WORK REQUEST. Copy the complete listing exactly as shown.

GIVEN RECORDS.
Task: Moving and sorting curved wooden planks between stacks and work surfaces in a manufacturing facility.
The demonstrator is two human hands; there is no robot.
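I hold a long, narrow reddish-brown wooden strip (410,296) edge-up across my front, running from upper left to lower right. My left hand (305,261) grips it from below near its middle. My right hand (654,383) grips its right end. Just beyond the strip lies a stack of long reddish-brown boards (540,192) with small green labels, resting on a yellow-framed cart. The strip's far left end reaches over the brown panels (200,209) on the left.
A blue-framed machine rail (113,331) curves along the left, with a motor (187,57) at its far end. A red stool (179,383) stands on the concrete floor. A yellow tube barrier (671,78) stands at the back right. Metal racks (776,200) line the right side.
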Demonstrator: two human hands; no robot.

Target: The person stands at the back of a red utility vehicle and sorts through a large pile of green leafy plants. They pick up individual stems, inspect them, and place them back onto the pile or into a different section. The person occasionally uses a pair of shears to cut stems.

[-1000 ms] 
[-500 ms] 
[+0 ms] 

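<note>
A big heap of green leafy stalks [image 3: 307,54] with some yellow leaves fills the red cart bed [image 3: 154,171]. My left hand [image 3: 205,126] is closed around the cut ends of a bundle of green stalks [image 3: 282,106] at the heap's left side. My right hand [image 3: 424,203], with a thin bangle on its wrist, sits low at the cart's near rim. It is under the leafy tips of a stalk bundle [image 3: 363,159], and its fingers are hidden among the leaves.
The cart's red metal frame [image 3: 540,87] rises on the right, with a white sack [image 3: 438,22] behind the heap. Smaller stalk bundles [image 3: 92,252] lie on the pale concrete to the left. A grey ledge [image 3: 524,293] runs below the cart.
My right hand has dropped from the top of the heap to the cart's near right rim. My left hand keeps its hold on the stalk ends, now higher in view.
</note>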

RESPONSE.
Task: Moving and sorting curved wooden planks between stacks and work surfaces in a manufacturing facility.
The demonstrator is two human hands; there is no robot.
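I hold a long, narrow reddish-brown wooden strip (410,296) edge-up across my front, running from upper left to lower right. My left hand (305,261) grips it from below near its middle. My right hand (654,383) grips its right end. Just beyond the strip lies a stack of long reddish-brown boards (540,192) with small green labels, resting on a yellow-framed cart. The strip's far left end reaches over the brown panels (200,209) on the left.
A blue-framed machine rail (113,331) curves along the left, with a motor (187,57) at its far end. A red stool (179,383) stands on the concrete floor. A yellow tube barrier (671,78) stands at the back right. Metal racks (776,200) line the right side.
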Demonstrator: two human hands; no robot.

Target: The person stands at the back of a red utility vehicle and sorts through a large pile of green leafy plants. They pick up individual stems, inspect them, and place them back onto the pile or into a different section. The person occasionally uses a pair of shears to cut stems.

[-1000 ms] 
[-500 ms] 
[+0 ms] 

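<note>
A big heap of green leafy stalks [image 3: 307,54] with some yellow leaves fills the red cart bed [image 3: 154,171]. My left hand [image 3: 205,126] is closed around the cut ends of a bundle of green stalks [image 3: 282,106] at the heap's left side. My right hand [image 3: 424,203], with a thin bangle on its wrist, sits low at the cart's near rim. It is under the leafy tips of a stalk bundle [image 3: 363,159], and its fingers are hidden among the leaves.
The cart's red metal frame [image 3: 540,87] rises on the right, with a white sack [image 3: 438,22] behind the heap. Smaller stalk bundles [image 3: 92,252] lie on the pale concrete to the left. A grey ledge [image 3: 524,293] runs below the cart.
My right hand has dropped from the top of the heap to the cart's near right rim. My left hand keeps its hold on the stalk ends, now higher in view.
</note>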

That's the answer, with nothing more to add.